■ EXERCISE DESCRIPTION
Each line of the data below that contains "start" must be copied.

■ THE DATA
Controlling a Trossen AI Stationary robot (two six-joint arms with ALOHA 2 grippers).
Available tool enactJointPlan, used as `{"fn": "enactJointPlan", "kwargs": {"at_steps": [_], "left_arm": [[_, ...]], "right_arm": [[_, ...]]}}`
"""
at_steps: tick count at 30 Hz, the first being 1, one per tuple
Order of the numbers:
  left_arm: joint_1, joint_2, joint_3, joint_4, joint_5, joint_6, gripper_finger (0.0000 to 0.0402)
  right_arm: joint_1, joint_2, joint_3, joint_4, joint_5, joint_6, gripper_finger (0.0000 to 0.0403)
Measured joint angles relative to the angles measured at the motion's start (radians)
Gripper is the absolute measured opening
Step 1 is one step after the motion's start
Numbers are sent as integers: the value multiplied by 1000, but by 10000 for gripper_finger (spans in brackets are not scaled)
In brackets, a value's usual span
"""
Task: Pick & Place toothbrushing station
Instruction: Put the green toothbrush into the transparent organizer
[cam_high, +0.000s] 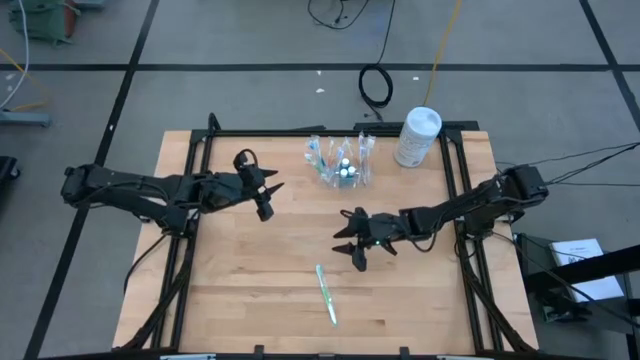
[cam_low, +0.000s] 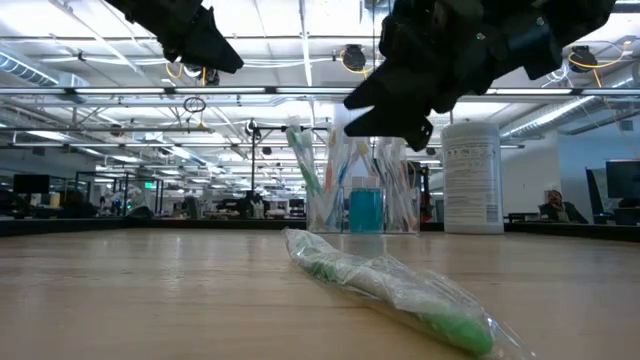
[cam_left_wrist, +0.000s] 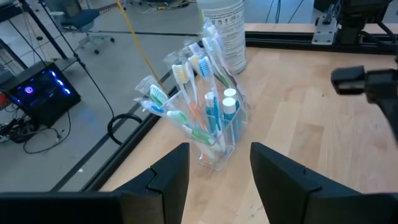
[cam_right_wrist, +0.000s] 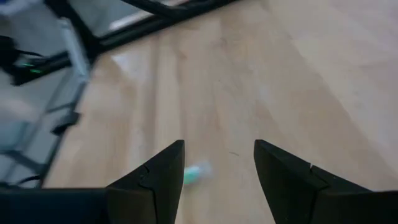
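Note:
A clear plastic cup (cam_high: 341, 163) stands at the table's far middle, holding several wrapped toothbrushes and two blue white-capped tubes; it also shows in the left wrist view (cam_left_wrist: 214, 134) and the low view (cam_low: 362, 195). One wrapped green toothbrush (cam_high: 326, 293) lies flat on the table near the front edge; it shows in the low view (cam_low: 395, 290) and its end in the right wrist view (cam_right_wrist: 198, 172). My left gripper (cam_high: 270, 197) is open and empty, left of the cup. My right gripper (cam_high: 352, 243) is open and empty, above the table between the cup and the lone toothbrush.
A white round-lidded canister (cam_high: 418, 136) stands at the table's far right, beside the cup. Black rails (cam_high: 455, 170) run along the table's left, right and far sides. Bare wood lies at the near left (cam_high: 240, 290).

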Motion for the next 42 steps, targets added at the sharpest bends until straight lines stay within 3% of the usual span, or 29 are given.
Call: {"fn": "enactJointPlan", "kwargs": {"at_steps": [6,20,27,34,42], "left_arm": [[0,0,0,-1,0,-1,172],[-1,0,0,-2,0,-4,172],[-2,0,0,4,6,-4,172],[-2,0,0,35,6,-4,172],[-2,0,0,41,6,-4,172]], "right_arm": [[14,45,6,90,-40,54,185],[161,257,232,-25,-35,197,167],[224,271,251,-35,100,252,167],[272,271,251,-190,244,299,167],[267,325,249,-220,273,395,167]]}}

■ RESPONSE BOX
Measured joint angles relative to the angles measured at the motion's start (radians)
Step 1 is one step after the motion's start

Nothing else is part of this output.